DATASET CONTENT

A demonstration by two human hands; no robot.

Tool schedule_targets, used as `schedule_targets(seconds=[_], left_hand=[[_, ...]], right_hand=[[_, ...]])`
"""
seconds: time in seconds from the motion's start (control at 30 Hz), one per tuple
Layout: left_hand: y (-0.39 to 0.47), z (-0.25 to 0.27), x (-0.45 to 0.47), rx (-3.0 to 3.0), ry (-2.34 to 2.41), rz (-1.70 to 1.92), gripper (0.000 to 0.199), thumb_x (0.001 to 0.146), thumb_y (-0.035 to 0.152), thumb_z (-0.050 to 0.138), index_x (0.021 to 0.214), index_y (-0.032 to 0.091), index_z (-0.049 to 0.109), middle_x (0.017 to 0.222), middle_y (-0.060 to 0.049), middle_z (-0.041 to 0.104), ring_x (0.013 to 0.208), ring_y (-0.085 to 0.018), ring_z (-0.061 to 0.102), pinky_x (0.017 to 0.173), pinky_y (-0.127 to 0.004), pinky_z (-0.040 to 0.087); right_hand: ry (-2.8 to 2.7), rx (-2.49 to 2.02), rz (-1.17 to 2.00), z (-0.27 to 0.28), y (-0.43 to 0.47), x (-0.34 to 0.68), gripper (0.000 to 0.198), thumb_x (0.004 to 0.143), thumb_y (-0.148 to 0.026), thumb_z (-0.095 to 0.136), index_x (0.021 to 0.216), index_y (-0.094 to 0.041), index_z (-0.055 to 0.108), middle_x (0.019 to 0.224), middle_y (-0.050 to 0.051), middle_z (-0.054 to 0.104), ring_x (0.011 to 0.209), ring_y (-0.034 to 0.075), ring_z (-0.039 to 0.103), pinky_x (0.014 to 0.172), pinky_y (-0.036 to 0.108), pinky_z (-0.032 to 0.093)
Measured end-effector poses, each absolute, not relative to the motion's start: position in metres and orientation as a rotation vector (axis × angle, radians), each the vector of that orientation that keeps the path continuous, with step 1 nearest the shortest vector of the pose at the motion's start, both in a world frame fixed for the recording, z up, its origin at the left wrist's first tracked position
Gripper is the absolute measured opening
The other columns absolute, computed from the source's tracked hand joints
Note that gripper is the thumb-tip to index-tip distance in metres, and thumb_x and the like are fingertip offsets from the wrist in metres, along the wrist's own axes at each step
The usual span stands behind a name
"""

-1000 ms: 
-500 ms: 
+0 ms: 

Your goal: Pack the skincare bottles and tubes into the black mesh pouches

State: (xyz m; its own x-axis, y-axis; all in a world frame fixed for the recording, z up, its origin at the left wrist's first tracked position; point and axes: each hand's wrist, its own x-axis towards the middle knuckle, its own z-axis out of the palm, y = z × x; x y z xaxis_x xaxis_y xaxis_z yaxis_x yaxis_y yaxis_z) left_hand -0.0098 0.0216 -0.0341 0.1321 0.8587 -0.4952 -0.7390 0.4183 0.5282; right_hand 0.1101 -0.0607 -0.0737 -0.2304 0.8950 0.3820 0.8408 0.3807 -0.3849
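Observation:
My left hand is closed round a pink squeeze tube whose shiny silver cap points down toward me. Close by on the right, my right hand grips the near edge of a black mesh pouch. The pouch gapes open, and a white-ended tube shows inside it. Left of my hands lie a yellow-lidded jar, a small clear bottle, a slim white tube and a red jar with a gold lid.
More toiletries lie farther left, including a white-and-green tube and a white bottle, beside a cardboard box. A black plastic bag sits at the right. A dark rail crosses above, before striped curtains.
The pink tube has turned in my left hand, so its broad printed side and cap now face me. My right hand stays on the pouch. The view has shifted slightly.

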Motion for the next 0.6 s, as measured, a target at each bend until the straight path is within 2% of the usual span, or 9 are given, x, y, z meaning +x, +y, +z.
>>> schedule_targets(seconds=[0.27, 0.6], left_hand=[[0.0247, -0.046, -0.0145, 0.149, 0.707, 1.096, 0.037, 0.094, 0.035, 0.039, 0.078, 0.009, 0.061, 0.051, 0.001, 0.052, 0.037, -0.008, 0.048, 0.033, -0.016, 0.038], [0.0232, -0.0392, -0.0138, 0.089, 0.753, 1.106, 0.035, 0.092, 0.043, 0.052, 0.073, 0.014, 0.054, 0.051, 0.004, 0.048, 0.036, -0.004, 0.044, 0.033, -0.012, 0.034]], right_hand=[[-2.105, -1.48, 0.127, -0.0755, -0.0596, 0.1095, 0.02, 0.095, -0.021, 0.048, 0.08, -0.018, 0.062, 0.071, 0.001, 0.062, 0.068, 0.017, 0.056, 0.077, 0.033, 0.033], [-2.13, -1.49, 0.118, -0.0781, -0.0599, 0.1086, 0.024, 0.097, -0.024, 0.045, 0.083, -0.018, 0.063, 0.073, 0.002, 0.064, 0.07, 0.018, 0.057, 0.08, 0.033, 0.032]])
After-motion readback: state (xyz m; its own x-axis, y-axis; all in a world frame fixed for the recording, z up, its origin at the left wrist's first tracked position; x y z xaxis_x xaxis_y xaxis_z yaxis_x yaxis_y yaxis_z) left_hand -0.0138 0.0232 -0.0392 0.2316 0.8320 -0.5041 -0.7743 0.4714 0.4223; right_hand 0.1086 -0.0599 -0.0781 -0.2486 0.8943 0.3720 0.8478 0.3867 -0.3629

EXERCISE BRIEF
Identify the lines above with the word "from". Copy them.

RESULT FOR THIS EXERCISE
seconds: time in seconds from the motion's start (control at 30 Hz), one per tuple
The other columns absolute, computed from the source's tracked hand joints
Note that gripper is the thumb-tip to index-tip distance in metres, and thumb_x and the like are fingertip offsets from the wrist in metres, along the wrist's own axes at each step

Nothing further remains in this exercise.